TRY IT –
Would you print the whole listing again, word for word?

DATASET EXTRACT –
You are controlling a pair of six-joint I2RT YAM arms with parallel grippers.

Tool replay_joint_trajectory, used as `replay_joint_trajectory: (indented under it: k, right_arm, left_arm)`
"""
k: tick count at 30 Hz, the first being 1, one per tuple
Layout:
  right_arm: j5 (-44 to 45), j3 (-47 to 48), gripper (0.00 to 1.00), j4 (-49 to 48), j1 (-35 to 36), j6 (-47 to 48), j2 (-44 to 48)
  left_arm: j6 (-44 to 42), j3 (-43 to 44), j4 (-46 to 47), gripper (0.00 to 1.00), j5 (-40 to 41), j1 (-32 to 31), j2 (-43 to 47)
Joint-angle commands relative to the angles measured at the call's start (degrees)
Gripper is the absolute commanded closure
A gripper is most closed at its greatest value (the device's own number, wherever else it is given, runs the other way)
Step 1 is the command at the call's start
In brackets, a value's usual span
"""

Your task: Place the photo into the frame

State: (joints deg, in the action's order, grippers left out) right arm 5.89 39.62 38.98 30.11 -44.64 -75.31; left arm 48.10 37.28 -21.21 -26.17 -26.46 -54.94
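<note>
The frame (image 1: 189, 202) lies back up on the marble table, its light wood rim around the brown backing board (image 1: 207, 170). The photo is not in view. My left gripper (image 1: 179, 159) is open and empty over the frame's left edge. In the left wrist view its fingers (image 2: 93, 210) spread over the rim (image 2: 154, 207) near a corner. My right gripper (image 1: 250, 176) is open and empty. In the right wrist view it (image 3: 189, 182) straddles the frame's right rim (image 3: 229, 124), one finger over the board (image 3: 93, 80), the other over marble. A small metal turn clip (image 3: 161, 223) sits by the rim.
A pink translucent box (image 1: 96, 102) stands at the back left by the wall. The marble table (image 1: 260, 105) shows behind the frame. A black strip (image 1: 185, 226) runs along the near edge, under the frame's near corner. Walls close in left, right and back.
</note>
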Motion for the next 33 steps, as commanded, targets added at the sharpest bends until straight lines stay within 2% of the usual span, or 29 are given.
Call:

RESPONSE TO THIS EXERCISE –
You are controlling a pair of six-joint I2RT YAM arms with parallel grippers.

Tool replay_joint_trajectory, used as `replay_joint_trajectory: (indented under it: k, right_arm, left_arm)`
"""
k: tick count at 30 Hz, the first being 1, one per tuple
Layout:
  right_arm: j5 (-44 to 45), j3 (-47 to 48), gripper (0.00 to 1.00), j4 (-49 to 48), j1 (-35 to 36), j6 (-47 to 48), j2 (-44 to 48)
  left_arm: j6 (-44 to 42), j3 (-43 to 44), j4 (-46 to 47), gripper (0.00 to 1.00), j5 (-40 to 41), j1 (-32 to 31), j2 (-43 to 47)
Joint-angle commands relative to the angles measured at the call's start (degrees)
Gripper is the absolute commanded closure
A gripper is most closed at its greatest value (the device's own number, wherever else it is given, runs the other way)
Step 1 is the command at the call's start
In brackets, a value's usual span
"""

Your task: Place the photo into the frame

State: (joints deg, in the action's order, grippers left out) right arm 5.89 39.62 38.98 30.11 -44.64 -75.31; left arm 48.10 37.28 -21.21 -26.17 -26.46 -54.94
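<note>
The frame (image 1: 189, 202) lies back up on the marble table, its light wood rim around the brown backing board (image 1: 207, 170). The photo is not in view. My left gripper (image 1: 179, 159) is open and empty over the frame's left edge. In the left wrist view its fingers (image 2: 93, 210) spread over the rim (image 2: 154, 207) near a corner. My right gripper (image 1: 250, 176) is open and empty. In the right wrist view it (image 3: 189, 182) straddles the frame's right rim (image 3: 229, 124), one finger over the board (image 3: 93, 80), the other over marble. A small metal turn clip (image 3: 161, 223) sits by the rim.
A pink translucent box (image 1: 96, 102) stands at the back left by the wall. The marble table (image 1: 260, 105) shows behind the frame. A black strip (image 1: 185, 226) runs along the near edge, under the frame's near corner. Walls close in left, right and back.
</note>
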Motion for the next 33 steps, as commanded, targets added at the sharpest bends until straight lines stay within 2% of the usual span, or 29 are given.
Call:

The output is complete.